# Data Collection and Cleaning

### Research Question: What factors affect a player's average points per game?

In order to determine what factors would have an affect on a NBA player's average points per game, we decided to scrape the statistics of every player and team from basketball-reference.com. We decided to focus on years 2012 to 2017 to make predictions on the average points per game in 2017-18 season.

From the website, we determined the player's performance stats as well as other relevant information on their respective teams. After merging the dataframes, our final dataframe's columns includes the players' name, height, weight, age, position, season, team, games played, games started, minutes played per game, field goal percentage, 3-point field goal percentage, 2-point field goal percentage, free throw percentage, offensive rebound per game, defensive rebound per game, assists per game, steals per game, blocks per game, turnovers per game, personal fouls per game, and points per game.

In [65]:
# Import statements
%matplotlib inline
import pandas as pd
import numpy as np
import requests
import json
import requests
import time
from bs4 import BeautifulSoup

### Web Scraping for Player Info:

In [66]:
# Main link
resp = requests.get("https://www.basketball-reference.com/")
soup = BeautifulSoup(resp.content, "html.parser")
time.sleep(0.5)

In [67]:
# Access the players page
content = soup.find("div", {"id": "content"})
player_link = content.find("div", {"class": "", "id": "players"})
a_tag = player_link.find("a", href=True)
resp_href = requests.get("https://www.basketball-reference.com" + a_tag['href'])
player_soup = BeautifulSoup(resp_href.content, "html.parser")
time.sleep(0.5)

In [119]:
# Find the list of players A - Z (by last name)
wrap = player_soup.find("div", {"id": "wrap"}).find("div", {"id": "content", "role": "main", "class": "index"})
letter_index = wrap.find("ul", {"class": "page_index"})

letter_arr = letter_index.find_all("a", href=True)
letter_arr = letter_arr[0:118:7] + letter_arr[118:173:7]

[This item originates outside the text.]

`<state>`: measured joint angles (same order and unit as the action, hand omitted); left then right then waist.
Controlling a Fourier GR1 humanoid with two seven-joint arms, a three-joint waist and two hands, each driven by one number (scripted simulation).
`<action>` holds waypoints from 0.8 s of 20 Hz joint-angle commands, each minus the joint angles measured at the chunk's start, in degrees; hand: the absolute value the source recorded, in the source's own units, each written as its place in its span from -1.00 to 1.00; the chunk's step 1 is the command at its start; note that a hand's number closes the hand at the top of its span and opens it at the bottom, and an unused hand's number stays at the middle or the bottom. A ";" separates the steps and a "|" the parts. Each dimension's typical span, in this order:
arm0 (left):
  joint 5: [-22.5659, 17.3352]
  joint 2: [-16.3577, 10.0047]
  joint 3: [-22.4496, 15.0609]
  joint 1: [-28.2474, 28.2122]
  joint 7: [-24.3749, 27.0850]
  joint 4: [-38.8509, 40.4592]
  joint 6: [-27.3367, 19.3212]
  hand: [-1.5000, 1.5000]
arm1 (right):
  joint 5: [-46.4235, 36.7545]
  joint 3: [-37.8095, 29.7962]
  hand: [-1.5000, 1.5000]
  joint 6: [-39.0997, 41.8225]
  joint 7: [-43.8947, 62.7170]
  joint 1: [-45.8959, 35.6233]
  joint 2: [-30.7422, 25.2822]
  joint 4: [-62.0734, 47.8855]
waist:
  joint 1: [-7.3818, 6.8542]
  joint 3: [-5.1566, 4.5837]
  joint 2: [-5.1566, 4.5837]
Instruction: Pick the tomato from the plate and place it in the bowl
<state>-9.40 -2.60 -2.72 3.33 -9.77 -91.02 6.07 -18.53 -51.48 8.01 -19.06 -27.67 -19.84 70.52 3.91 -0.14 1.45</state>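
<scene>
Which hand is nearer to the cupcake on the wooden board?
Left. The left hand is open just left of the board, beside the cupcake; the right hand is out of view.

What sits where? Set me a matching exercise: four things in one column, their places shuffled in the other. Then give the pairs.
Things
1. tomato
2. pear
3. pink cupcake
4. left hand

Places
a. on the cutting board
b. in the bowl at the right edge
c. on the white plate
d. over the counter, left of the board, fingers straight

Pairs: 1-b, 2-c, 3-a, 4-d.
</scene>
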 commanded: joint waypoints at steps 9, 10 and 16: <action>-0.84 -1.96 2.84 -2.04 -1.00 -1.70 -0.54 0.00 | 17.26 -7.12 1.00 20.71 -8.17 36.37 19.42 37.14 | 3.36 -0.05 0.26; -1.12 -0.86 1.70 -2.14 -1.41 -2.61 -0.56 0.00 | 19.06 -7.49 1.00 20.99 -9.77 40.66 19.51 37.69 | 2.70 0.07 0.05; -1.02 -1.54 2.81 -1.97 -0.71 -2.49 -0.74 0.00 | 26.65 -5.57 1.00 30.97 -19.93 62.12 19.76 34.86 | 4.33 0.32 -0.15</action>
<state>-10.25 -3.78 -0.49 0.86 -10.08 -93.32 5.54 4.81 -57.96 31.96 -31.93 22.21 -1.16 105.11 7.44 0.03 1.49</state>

**Create the first dataframe with player's weight and height:**

In [146]:
# Find all of the players and create the data frame
playerLinks = []
weight_list = []
height_list = []
name_list = []
for letter in letter_arr:
    resp_href = requests.get("https://www.basketball-reference.com" + letter['href'])
    players_soup = BeautifulSoup(resp_href.content, "html.parser")
    time.sleep(0.2)
    player_table = players_soup.find("div", {"class": "table_outer_container"})
    for player in player_table.find("tbody").find_all("tr"):
        ext = player.find("a", href=True)
        year_val = int(str(player.find("td", {"data-stat": "year_max"}).text))
        weight = player.find("td", {"data-stat": "weight"})
        height = player.find("td", {"data-stat": "height"})
        if (ext["href"].startswith("/players/") and year_val >= 2012):
            playerLinks.append(ext)
            weight_list.append(weight.text)
            height_list.append(height.text)
            name_list.append(ext.text)
print("Number of players: " + str(len(playerLinks)))

Number of players: 1121


`player_info_df` dataframe has the list of all NBA players with their respective height and weight. We decided to convert the height to inches and weight to pounds.

In [147]:
# Clean up the columns, change height to inches
d = {"name": name_list, "height": height_list, "weight": weight_list}
player_info_df = pd.DataFrame(data=d)
player_info_df["weight"] = pd.to_numeric(player_info_df["weight"])

height_inches = []
height_arr = player_info_df["height"].str.split("-")
for row in height_arr:
    row = list(map(int, row))
    row = [row[0] * 12, row[1]]
    row = row[0] + row[1]
    height_inches.append(row)
player_info_df["height"] = height_inches

player_info_df.head()

Unnamed: 0,name,height,weight
0,Alex Abrines,78,200
1,Quincy Acy,79,240
2,Jaylen Adams,74,190
3,Jordan Adams,77,209
4,Steven Adams,84,265


**Create the second dataframe with player's game statistics:**

In [148]:
# Create the columns
resp_href = requests.get("https://www.basketball-reference.com" + playerLinks[0]['href'])
players_soup = BeautifulSoup(resp_href.content, "html.parser")
time.sleep(0.1)
main_class = players_soup.find("div", {"class": "overthrow table_container", "id":"div_per_game"})
player_table = main_class.find("table", {"class": "row_summable sortable stats_table"})
year = player_table.find("tbody").find_all("tr")[1]
columns = ["name", "season"]
for stat in year.find_all("td"):
    columns.append(stat["data-stat"])

In [150]:
# Create the player detail array
info_list = []

# Loop through all of the players
for player in playerLinks:
    resp_href = requests.get("https://www.basketball-reference.com" + player['href'])
    players_soup = BeautifulSoup(resp_href.content, "html.parser")
    time.sleep(0.2)
    main_class = players_soup.find("div", {"class": "overthrow table_container", "id":"div_per_game"})
    player_table = main_class.find("table", {"class": "row_summable sortable stats_table"})
    
    for year in player_table.find("tbody").find_all("tr"):
        if year.find("th"):
            year_numeric = int(str(year.find("th").text)[:-3])
            
            # Between season 2012 - 2017
            if (year_numeric >= 2012 and year_numeric <= 2017):
                list_of_val = [player.text, year.find("th").text]
                for stat in year.find_all("td"):
                    list_of_val.append(stat.text)
                info_list.append(list_of_val)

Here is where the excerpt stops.